Trotz der Kürze hat mich das Fasten inspiriert: ich verfolge eine neue Idee, die den bisherigen Rahmen meiner Netz-Publikationen erweitern und bereichern wird. Ja, für „etwas Neues“ in 1000 Gestalten ist Fasten genau richtig, es untergräbt die verfestigten Denk- und Fühlweisen des Gewohnten und öffnet für neue Möglichkeiten. Mich dann aber tatsächlich aufraffen, neben dem Alltäglichen auch das Neue umsetzen (und endlich mal meinen aufgelaufenen Verwaltungskram abarbeiten), dazu brauch‘ ich Kraft, Willen, Konzentration.

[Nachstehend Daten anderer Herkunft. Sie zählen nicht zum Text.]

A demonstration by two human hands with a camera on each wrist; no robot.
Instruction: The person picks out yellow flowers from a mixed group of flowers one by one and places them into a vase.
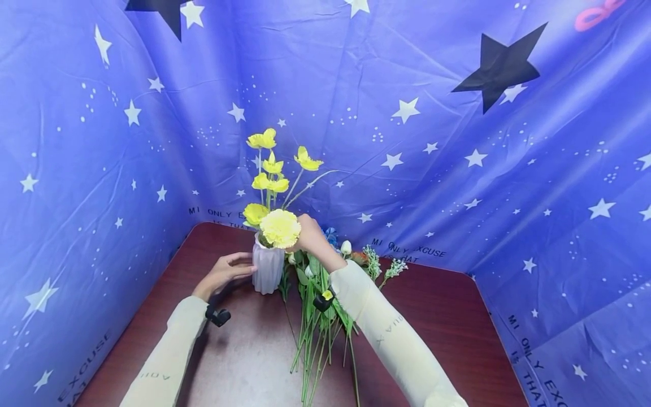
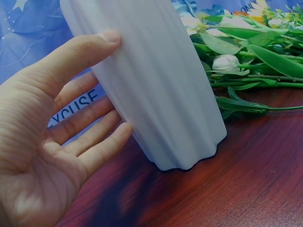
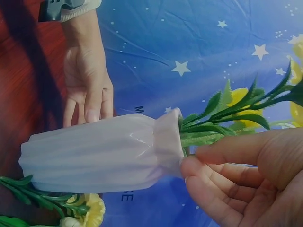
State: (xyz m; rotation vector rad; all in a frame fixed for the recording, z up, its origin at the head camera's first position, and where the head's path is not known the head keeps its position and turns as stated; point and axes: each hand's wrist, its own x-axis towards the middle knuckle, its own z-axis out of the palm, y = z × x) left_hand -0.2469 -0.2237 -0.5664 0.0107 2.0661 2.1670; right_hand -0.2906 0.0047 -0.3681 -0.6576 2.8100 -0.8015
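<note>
Two bare hands work at a ribbed white ceramic vase (image 1: pixel 268 271) that stands upright near the back left part of a dark reddish-brown wooden table (image 1: pixel 447 339).

The left hand (image 1: pixel 224 271) rests against the vase's left side with its fingers (image 2: pixel 90 137) nearly straight and spread. In the left wrist view the thumb tip lies flat on the ribbed wall and the other fingertips touch lower down, so the hand steadies the vase rather than wrapping round it.

The right hand (image 1: pixel 310 234) is at the vase's mouth. Its thumb and fingers (image 3: pixel 222 170) are curled and pinch the green leafy stem (image 3: pixel 213 120) of a pale yellow carnation-like artificial flower (image 1: pixel 280 228), just where the stem enters the flared rim. The bloom sits right above the rim, beside the hand.

Several taller yellow artificial flowers (image 1: pixel 269 169) on thin stalks already stand in the vase and rise above the carnation.

Just to the right of the vase, a loose bunch of artificial flowers with long green stems (image 1: pixel 325 333) lies flat on the table, partly under the right forearm; a white bud (image 1: pixel 346 247) and small pale sprigs show at its far end.

Both arms wear cream-coloured sleeves (image 1: pixel 391 339). Blue star-printed cloth (image 1: pixel 458 169) hangs behind and at both sides of the table.
</note>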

Ich stellte fest, dass mir fastend das Gefühl der „Kraft“ nicht mehr so ohne Weiteres zur Verfügung stand. Als hätte ich eine Rüstung abgelegt, die ich für den alltäglichen „Kampf uns Dasein“ und auch fürs kreative Spielen brauche. Aus früheren Fastenzeiten weiß ich, dass dieses Empfinden nicht physisch bedingt ist, sondern auf Gedanken beruht. Es schlägt bei längerem Fasten wieder um in andere Formen von „Stärke“. Doch darauf zu warten hatte ich keine Geduld: zu drängend erscheinen mir die Dinge, die ich abarbeiten und angehen muss. Mir fehlt die „äußere Ruhe“, um mich intensiver aufs Fasten einzulassen.

Beeindruckt hat mich auch die soziale Bedeutung des Essens, die erst richtig bewusst wird, wenn ich es mal ein paar Tage weglasse. Was tut man mit einem oder mehreren anderen Menschen, wenn „nichts Besonderes“ anliegt? Man geht essen. Irgendwie reicht es nicht, einfach da zu sitzen und zu reden, es fehlt das gemeinsame Erleben von etwas „Drittem“. Gemeinsam speisen ist das Simpelste, ohne Anstrengungen und Irritationen zu verwirklichen. Alle tun es, es bedarf keiner Begründung. Wogegen fast alle anderen physischen Aktivitäten (laufen, tanzen, Sex, massieren, singen…) eine spezielle Beziehung oder besondere Vorbereitungen und Umgebungen benötigen. „In Bewegung kommen“ ist deshalb erst mal ein einsames Unterfangen, gesellschaftlich kaum unterstützt.

Jetzt werde ich frühstücken. Ein bisschen Obst reicht mir für den Anfang.